▶ **EXERCISE INSTRUCTIONS**
From the records below, please repeat exactly the line that has "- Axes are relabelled", the line that has "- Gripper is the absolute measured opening", and every line between them, and nothing else.

▶ **Collected data entries**
⁂

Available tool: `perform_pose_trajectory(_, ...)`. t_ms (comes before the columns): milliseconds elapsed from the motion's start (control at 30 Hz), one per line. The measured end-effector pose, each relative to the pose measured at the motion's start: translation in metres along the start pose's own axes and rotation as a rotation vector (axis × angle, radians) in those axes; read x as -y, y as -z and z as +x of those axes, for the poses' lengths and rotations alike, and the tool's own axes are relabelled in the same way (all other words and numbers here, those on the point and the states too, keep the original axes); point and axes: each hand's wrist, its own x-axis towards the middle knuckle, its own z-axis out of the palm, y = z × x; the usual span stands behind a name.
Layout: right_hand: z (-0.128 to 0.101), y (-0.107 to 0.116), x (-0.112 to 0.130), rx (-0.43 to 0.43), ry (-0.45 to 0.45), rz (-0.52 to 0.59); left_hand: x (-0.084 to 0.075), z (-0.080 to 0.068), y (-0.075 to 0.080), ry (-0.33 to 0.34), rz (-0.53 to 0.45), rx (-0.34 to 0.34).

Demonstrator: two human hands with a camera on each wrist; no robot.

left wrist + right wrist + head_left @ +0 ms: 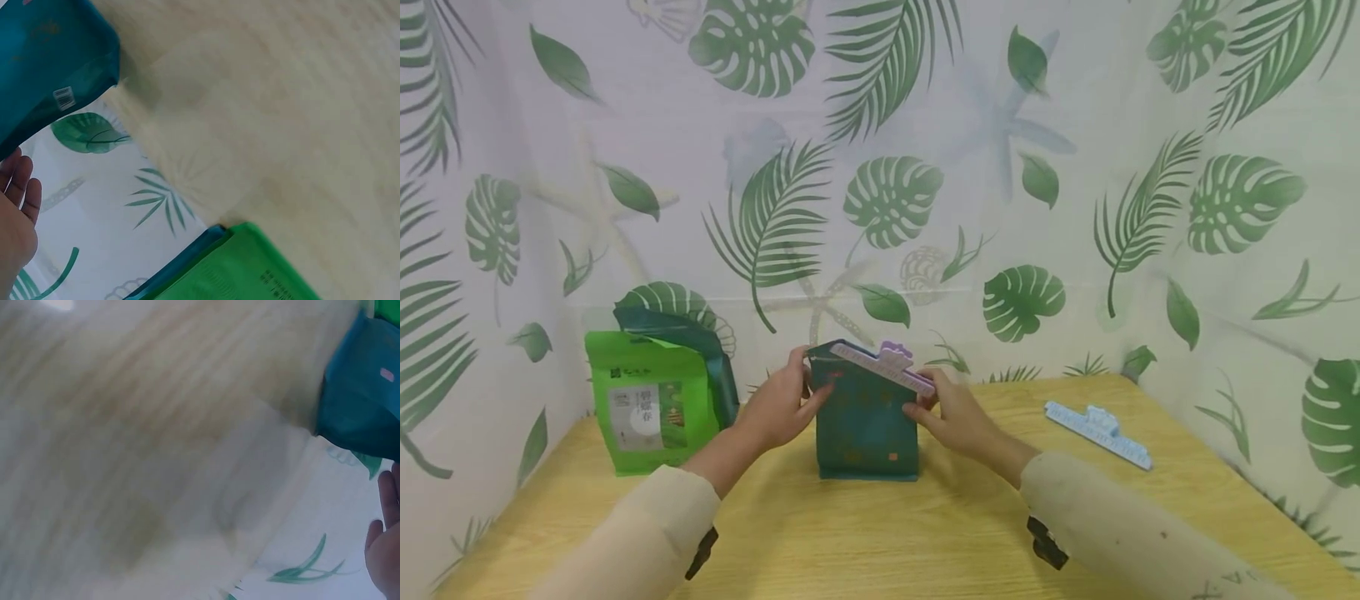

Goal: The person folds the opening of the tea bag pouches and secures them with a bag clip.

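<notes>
In the head view a dark teal tea bag (pixel 867 433) stands upright on the table. A purple bag clip (pixel 880 367) slants across its top, lower at the right end. My left hand (pixel 782 404) pinches the bag's upper left edge, thumb in front and fingers behind. At the other side my right hand (pixel 958 412) grips the clip's lower right end, its thumb against the bag's right edge. The wrist views show the teal bag only in part, and the clip lies outside them.
To the left stands a bright green tea bag (pixel 647 408) with another teal bag (pixel 726 383) behind it. A light blue bag clip (pixel 1099 432) lies on the wooden table (pixel 880 542) at the right. Behind the table hangs a leaf-patterned sheet (pixel 1075 275).
</notes>
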Motion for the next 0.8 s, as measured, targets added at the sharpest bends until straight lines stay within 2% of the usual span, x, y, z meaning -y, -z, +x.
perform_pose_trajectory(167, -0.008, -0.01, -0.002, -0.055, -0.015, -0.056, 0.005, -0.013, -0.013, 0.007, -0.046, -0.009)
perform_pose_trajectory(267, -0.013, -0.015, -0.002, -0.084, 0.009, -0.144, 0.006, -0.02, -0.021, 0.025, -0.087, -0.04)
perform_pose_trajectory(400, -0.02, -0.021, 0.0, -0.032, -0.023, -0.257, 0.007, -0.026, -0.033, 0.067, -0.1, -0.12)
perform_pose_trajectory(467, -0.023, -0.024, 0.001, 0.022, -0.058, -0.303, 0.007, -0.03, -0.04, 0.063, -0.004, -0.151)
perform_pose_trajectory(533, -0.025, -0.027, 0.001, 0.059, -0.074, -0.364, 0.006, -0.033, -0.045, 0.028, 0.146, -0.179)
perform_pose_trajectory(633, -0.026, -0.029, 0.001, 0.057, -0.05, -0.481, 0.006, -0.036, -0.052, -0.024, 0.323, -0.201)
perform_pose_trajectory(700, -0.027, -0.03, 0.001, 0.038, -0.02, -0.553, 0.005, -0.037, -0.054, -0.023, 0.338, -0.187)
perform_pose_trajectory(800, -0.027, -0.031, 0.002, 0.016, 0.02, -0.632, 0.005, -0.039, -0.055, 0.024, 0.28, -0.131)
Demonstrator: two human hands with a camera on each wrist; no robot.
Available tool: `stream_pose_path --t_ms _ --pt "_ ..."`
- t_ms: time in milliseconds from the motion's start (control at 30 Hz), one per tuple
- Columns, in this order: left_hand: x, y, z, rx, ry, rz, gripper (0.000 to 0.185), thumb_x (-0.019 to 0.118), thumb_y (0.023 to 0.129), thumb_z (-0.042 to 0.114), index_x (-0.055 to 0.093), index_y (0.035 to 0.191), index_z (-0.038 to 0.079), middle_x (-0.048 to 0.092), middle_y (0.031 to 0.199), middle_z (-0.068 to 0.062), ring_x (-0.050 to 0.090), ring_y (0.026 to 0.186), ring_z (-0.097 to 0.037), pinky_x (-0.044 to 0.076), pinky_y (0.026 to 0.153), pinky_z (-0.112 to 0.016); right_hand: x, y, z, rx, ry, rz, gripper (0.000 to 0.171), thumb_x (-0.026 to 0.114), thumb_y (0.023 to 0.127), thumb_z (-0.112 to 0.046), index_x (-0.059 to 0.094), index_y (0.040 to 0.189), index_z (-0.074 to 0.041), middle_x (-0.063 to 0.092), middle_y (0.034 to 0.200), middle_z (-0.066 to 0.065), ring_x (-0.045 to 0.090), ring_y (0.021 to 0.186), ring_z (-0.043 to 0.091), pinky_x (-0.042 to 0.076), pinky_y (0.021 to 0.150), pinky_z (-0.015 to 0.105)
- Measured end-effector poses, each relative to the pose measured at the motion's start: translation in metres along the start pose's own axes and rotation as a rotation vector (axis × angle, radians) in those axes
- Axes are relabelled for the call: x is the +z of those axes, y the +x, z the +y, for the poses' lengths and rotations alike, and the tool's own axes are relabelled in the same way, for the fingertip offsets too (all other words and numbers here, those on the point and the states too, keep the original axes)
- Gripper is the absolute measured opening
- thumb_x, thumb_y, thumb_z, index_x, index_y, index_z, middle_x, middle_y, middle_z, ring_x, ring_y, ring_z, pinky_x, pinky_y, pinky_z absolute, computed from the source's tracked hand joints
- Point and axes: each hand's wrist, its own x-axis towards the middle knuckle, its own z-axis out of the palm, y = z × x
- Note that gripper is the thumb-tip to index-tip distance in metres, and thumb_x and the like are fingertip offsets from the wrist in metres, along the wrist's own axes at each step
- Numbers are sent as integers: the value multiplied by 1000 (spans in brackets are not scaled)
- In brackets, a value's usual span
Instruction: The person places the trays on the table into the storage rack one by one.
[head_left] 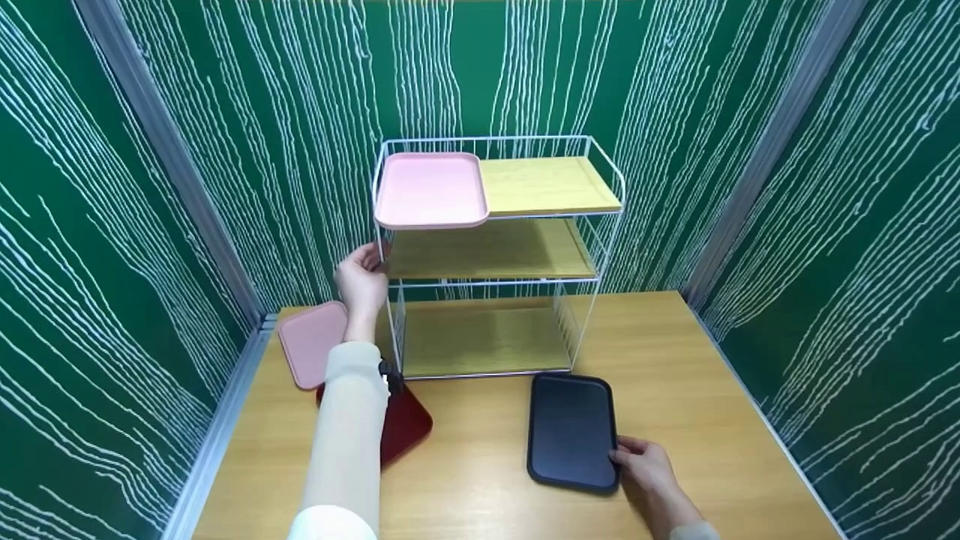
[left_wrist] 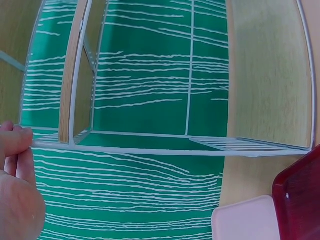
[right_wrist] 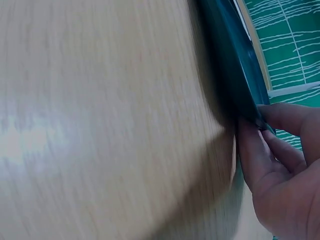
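Observation:
A white wire shelf rack (head_left: pixel 600 281) with three wooden shelves stands at the back of the table. My left hand (head_left: pixel 363 281) grips its left front post between the middle and top shelves; the left wrist view shows the fingers (left_wrist: pixel 17 142) curled at the wire. My right hand (head_left: pixel 651 472) pinches the right edge of a black rectangular tray (head_left: pixel 573 431), thumb on top, in front of the rack's right half. The right wrist view has this tray (right_wrist: pixel 240 60) edge-on, with a shadow on the table below. A pink tray (head_left: pixel 433 190) lies on the left of the top shelf.
Left of the rack, another pink tray (head_left: pixel 311 341) lies on the wooden table (head_left: pixel 480 487). Partly hidden by my left forearm is a dark red tray (head_left: pixel 405 427). Green walls with white lines (head_left: pixel 862 225) and grey metal posts (head_left: pixel 169 142) enclose the table.

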Motion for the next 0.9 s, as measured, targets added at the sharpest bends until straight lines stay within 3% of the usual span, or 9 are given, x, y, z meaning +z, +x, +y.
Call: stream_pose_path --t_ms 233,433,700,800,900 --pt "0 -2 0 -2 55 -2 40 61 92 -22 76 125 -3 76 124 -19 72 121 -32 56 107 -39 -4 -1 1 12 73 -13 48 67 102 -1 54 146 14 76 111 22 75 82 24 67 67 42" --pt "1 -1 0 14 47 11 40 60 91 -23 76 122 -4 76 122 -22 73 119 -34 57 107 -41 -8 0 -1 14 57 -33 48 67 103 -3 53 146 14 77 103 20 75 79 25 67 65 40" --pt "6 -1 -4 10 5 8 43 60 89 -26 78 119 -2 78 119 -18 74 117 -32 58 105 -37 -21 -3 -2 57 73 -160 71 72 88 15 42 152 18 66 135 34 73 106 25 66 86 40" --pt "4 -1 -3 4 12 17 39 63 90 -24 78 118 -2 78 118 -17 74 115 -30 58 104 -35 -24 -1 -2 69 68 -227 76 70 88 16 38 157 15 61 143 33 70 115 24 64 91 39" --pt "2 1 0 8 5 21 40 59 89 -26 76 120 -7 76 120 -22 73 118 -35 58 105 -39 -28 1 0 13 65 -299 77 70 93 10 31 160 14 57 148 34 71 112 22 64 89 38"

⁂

▶ **EXPECTED ANSWER**
- Axes are relabelled for the call: x is the +z of those axes, y the +x, z the +y, for the poses' lengths and rotations alike, and the tool's own axes are relabelled in the same way, for the fingertip offsets too (all other words and numbers here, those on the point and the states too, keep the original axes)
- Gripper is the absolute measured opening

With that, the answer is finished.